United States Court of Appeals, Second Circuit

July 24, 2014

CINDY MOLL, Plaintiff-Counter-Defendant-Appellant,
v.
TELESECTOR RESOURCES GROUP, INC., DBA VERIZON SERVICES GROUP, AKA VERIZON NEW YORK INC., Defendant-Counter-Claimant-Appellee

Argued October 29, 2013.

Page 199

JOSEPHINE A. GRECO (Duane D. Schoonmaker, on the brief), Greco Trapp, PLLC, Buffalo, NY, for Plaintiff-Appellant.

JAMES S. URBAN, Jones Day, Pittsburgh, PA, for Defendant-Appellee.

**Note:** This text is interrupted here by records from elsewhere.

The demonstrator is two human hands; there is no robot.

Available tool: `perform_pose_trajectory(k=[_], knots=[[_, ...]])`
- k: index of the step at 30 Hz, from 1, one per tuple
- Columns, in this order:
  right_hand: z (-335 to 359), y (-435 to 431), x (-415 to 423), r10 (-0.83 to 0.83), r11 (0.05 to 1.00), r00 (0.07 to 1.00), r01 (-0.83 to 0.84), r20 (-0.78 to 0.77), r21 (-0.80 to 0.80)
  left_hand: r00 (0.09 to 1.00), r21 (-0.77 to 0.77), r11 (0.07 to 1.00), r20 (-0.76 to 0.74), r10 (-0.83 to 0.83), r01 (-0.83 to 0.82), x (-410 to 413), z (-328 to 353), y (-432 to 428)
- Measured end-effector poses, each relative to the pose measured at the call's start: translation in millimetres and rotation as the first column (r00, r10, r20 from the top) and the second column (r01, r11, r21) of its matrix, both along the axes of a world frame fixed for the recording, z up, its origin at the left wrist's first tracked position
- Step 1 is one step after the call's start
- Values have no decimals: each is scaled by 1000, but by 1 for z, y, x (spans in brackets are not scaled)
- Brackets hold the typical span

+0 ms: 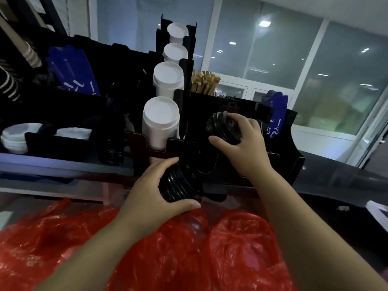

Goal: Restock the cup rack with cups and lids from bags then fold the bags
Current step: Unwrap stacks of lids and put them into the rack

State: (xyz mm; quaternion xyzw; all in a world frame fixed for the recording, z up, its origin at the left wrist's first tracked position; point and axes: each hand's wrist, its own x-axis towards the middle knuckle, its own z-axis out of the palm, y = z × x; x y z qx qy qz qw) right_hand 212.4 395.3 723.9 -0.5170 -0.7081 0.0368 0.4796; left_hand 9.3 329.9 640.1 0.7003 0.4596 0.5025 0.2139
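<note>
Here, blue sleeves (71, 70), script unreadable, left hand (147, 186) gripping lids (175, 184)

Overall: dim, with a cool bluish cast; the black rack (231, 106) swallows most detail.
Light source: ceiling lamps, seen only as bright spots reflected in the window (273, 49), the strongest near the top centre.
Brightest areas: window panes and white cups (160, 120), whose tops are nearly washed out.
Shadows: deep inside and beneath the rack; only the ridges of the black lids (223, 127) catch faint light.
Glare: soft sheen on the red bags (241, 238) and the dark counter (336, 179).
Blur: soft throughout, smeared at the left edge.
Distortion: wide-angle bending; window frames and counter edge curve and lean outward.
</note>
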Motion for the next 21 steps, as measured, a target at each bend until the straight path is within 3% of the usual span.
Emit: perform_pose_trajectory(k=[4,7,9,17,21], knots=[[10,38,0,-17,999,972,24,236,-26,1000,9,1000,-29,-6,6,6,-2,8],[10,57,-5,-20,998,875,49,484,-47,999,7,1000,-39,-13,13,8,-3,13],[10,64,-7,3,998,823,34,568,-55,999,-2,1000,-51,-12,12,10,-5,16],[17,78,1,176,962,767,0,617,-274,998,-2,1000,-67,-11,11,14,-11,18],[6,84,-2,194,957,764,-10,616,-288,998,-8,1000,-68,-5,5,13,-13,18]])
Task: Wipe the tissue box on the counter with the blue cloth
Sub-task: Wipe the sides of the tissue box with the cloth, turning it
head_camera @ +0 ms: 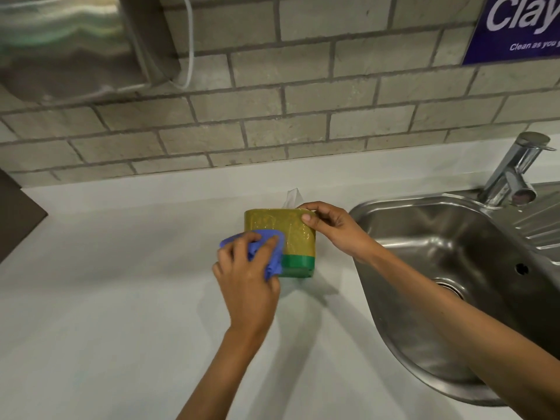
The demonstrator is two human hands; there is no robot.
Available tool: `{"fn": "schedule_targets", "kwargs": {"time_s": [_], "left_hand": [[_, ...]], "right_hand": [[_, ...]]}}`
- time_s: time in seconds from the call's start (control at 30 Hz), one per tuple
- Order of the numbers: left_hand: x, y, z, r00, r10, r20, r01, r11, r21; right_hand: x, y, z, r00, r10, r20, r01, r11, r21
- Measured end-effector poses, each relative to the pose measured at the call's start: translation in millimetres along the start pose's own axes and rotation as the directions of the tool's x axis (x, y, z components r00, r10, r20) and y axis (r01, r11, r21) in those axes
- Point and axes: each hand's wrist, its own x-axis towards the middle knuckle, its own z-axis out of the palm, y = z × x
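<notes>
Against the near face of the tissue box (295,234) our left hand (247,275) presses the bunched blue cloth (269,262), fingers closed over it. Our right hand (328,227) grips the box's upper right corner, thumb on the front. We see the yellow-and-green box standing on the pale counter (121,298), a white tissue (292,198) poking from its top, just left of the steel sink (439,253) and its chrome tap (515,171), below a brick-tiled wall (272,116).
</notes>
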Motion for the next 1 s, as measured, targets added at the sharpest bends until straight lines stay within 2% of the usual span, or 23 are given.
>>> {"fn": "schedule_targets", "kwargs": {"time_s": [0.07,0.13,0.2,0.27,0.33,0.4,0.63,0.77,1.0], "left_hand": [[-6.8,11.9,4.0,0.989,0.132,0.066,-0.133,0.991,0.002],[-4.2,10.5,2.7,0.985,0.149,0.084,-0.15,0.989,-0.002],[6.1,-3.1,-1.4,0.999,0.033,0.038,-0.032,0.999,-0.035],[16.1,-19.6,-5.2,0.986,-0.166,0.004,0.165,0.978,-0.13],[22.7,-31.9,-7.0,0.913,-0.399,0.085,0.406,0.869,-0.284],[24.4,-38.0,-9.9,0.821,-0.524,0.227,0.57,0.734,-0.369],[9.9,-58.6,-27.8,0.646,-0.595,0.479,0.763,0.534,-0.365],[-10.6,-60.6,-23.9,0.579,-0.62,0.529,0.815,0.455,-0.359],[-25.8,-63.9,-1.4,0.458,-0.671,0.584,0.889,0.342,-0.304]], "right_hand": [[-1.2,-0.6,1.0,1.0,-0.013,0.005,0.013,1.0,-0.006],[-2.7,-2.7,1.2,1.0,-0.021,0.01,0.021,1.0,-0.019],[-4.5,-3.7,1.0,1.0,-0.018,0.009,0.018,1.0,-0.021],[-6.8,-4.0,1.6,1.0,-0.017,0.017,0.017,0.999,-0.03],[-10.2,-5.6,2.8,1.0,-0.018,0.018,0.019,0.999,-0.047],[-14.7,-8.5,4.5,1.0,-0.027,0.01,0.028,0.997,-0.067],[-48.2,-8.5,14.9,0.994,-0.106,0.009,0.106,0.975,-0.193],[-65.3,2.5,20.4,0.976,-0.207,0.063,0.215,0.902,-0.375],[-74.6,23.9,26.6,0.977,-0.155,0.143,0.209,0.808,-0.551]]}}
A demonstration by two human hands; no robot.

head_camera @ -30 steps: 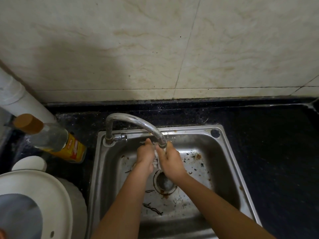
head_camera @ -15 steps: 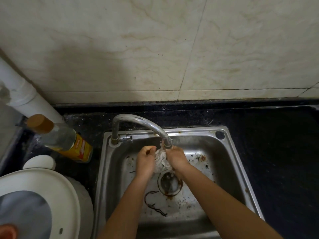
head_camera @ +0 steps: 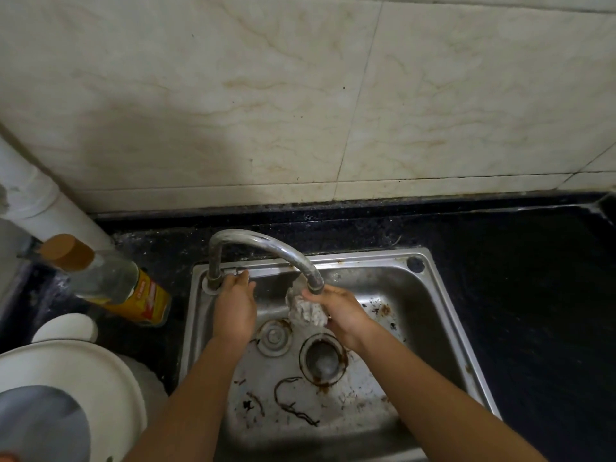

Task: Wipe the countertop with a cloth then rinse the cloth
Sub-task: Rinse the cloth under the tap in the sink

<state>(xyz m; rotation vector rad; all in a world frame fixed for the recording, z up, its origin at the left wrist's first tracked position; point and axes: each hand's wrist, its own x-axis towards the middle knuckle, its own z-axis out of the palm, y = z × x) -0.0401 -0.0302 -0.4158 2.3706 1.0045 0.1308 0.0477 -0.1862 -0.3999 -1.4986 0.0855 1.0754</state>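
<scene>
Our left hand (head_camera: 234, 306) has let go of the cloth (head_camera: 306, 311) and gone to the far left corner of the sink (head_camera: 445, 296). Half a second back, both hands were wringing the cloth together under the spout. That hand's fingers now reach out to the small lever at the foot of the faucet (head_camera: 266, 243), but we cannot tell whether they pinch the lever or only touch it. Our right hand (head_camera: 341, 316) alone keeps the cloth, fingers curled round the wet bundle and holding it right under the spout mouth, above the open drain (head_camera: 322, 358). The metal plug (head_camera: 275, 336) lies just left of the drain on the sink floor, among dark scraps.

We judge the rinse is close to done. The reach for the lever looks like a move to shut off or adjust the water, though the flow itself is too faint for us to read. The black worktop (head_camera: 533, 295) around the sink carries a yellow-labelled bottle (head_camera: 115, 288) near its left edge.
</scene>
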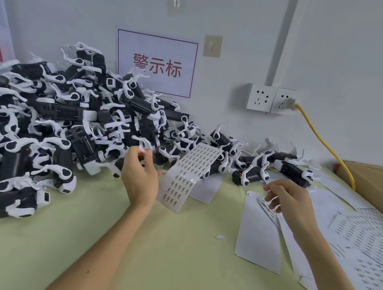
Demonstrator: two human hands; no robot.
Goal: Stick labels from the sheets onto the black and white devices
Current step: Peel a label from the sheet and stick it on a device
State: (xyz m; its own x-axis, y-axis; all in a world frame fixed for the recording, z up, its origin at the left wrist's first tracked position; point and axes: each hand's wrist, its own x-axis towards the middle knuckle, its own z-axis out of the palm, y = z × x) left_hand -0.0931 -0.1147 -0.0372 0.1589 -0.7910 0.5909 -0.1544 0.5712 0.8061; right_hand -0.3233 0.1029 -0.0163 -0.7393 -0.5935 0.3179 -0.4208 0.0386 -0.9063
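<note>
A big heap of black and white devices (53, 114) covers the left and back of the green table (150, 247). More devices (295, 171) lie in a row along the wall. A curled label sheet (192, 166) leans on the devices at centre. My left hand (140, 177) is raised at the heap's edge, just left of that sheet. Its thumb and fingertips pinch a small white bit that looks like a label (144, 150). My right hand (291, 201) hovers over white sheets (259, 236), fingers loosely curled, holding nothing I can see.
More label sheets (370, 239) spread across the right side of the table. A cardboard box (377, 182) stands at the far right. A yellow cable (324, 143) runs from the wall sockets (271, 101) down behind the box. A red-bordered sign (155, 64) hangs on the wall.
</note>
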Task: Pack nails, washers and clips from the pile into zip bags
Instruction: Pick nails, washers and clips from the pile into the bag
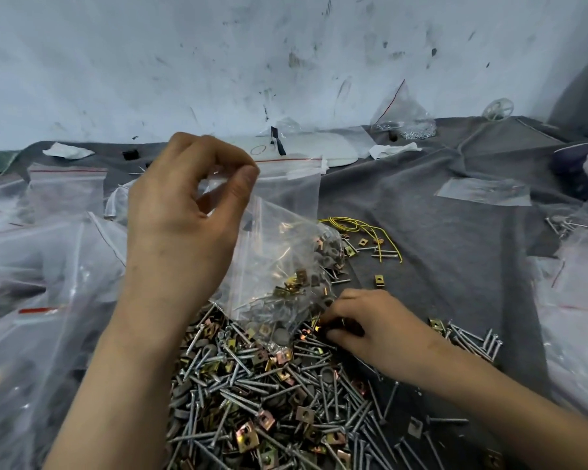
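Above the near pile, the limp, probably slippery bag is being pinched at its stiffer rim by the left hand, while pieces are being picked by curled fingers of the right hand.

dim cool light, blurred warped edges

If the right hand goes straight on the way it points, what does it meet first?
Probably the sagging bottom of the zip bag that the left hand holds up: the right hand points left over the pile, already nearly at the bag. Depth is unclear.
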### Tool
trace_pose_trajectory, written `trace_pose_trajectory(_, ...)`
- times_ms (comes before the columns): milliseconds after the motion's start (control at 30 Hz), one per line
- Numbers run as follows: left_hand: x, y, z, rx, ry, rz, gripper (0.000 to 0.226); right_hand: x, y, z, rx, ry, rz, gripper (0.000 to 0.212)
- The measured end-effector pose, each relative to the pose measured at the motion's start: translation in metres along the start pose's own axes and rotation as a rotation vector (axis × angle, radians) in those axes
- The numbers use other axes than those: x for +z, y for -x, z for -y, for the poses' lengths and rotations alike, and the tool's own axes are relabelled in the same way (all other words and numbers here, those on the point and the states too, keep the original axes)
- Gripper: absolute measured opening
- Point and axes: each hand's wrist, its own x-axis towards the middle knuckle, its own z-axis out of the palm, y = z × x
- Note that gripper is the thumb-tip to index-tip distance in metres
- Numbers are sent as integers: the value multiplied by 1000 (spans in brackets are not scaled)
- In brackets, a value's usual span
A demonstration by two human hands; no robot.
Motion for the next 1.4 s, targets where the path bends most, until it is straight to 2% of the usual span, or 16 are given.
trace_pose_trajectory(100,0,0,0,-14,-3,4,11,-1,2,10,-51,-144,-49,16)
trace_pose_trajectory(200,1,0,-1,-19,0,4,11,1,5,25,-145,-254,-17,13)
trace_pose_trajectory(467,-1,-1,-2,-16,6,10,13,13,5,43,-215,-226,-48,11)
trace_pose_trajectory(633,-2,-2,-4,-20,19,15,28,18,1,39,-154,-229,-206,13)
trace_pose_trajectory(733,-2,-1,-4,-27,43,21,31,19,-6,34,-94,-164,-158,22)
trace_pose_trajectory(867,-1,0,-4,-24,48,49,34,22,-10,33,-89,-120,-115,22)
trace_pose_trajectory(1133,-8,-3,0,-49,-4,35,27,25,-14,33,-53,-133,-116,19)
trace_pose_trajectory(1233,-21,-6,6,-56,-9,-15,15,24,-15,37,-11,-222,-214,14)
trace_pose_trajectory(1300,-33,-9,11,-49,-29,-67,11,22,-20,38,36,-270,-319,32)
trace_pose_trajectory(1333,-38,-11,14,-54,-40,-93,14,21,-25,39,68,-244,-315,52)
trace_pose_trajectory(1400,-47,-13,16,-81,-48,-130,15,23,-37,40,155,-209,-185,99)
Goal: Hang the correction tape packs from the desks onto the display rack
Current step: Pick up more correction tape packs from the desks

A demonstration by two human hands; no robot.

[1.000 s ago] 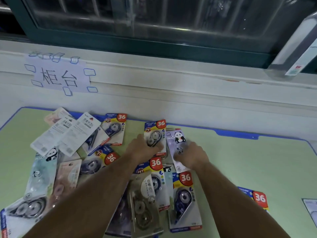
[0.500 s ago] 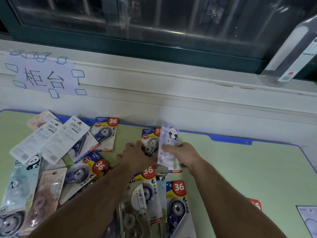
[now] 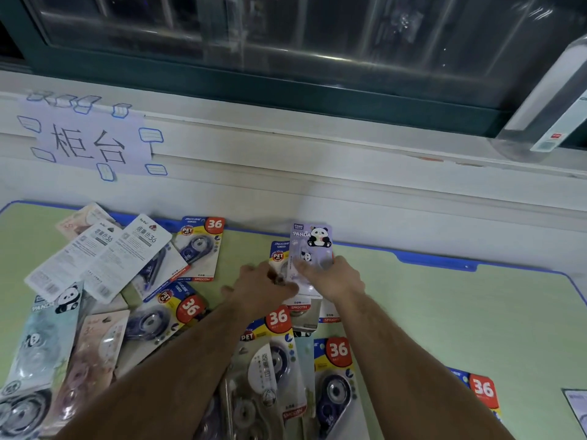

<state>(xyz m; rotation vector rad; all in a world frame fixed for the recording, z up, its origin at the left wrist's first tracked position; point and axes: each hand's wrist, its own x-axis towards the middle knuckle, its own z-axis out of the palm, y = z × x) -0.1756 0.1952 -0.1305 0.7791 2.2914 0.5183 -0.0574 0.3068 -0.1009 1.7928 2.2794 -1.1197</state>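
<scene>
1. The right hand [image 3: 333, 281] grasps the purple panda pack [image 3: 311, 246] by its lower part. The pack is raised off the green bench [image 3: 444, 312], with its card top toward the wall.
2. Change: a second ago this pack lay flat on the bench under the same hand. It has since been lifted and brought against the blue-and-yellow pack [image 3: 279, 254] to its left.
3. The left hand [image 3: 263, 289] lies on that blue-and-yellow pack. Blur hides whether its fingers grip or merely press.
4. Many other packs [image 3: 190, 309] remain scattered across the bench.
5. Judgement: this is the gathering stage, apparently pairing two packs for one trip. The display rack is not in view, and hanging is still to do.
</scene>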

Before: WALKER, CABRANES, and PARKER, Circuit Judges.

OPINION

Page 200

John M. Walker, Jr., Circuit Judge:

Cindy Moll (" Moll" ) appeals fro the decisions of the United States District Court for the Western District of New York, William M. Skretny, J., granting in part Verizon's motion to dismiss and motion for summary judgment, and denying Moll's motion to compel production of documents.

Moll alleges that Verizon discriminated against her, subjected her to a sexually hostile work environment, retaliated against her for complaints of discrimination and harassment, and paid her less than her male colleagues for equal work. The district court concluded that Moll premised her hostile work environment claim on only the allegations that were sexually offensive. And because Moll did not allege any " sexually offensive acts" within the applicable statute of limitations, it dismissed her hostile work environment claims. The district court erred when it refused to consider all allegations in the Complaint in their totality, including those that were not sexually offensive in nature. Sex-based hostile work environment claims may be supported by facially sex-neutral incidents and " sexually offensive" acts may be facially sex-neutral. See Alfano v. Costello, 294 F.3d 365, 375 (2d Cir. 2002). We therefore VACATE the judgment of the district court insofar as it granted in part Verizon's motion to dismiss.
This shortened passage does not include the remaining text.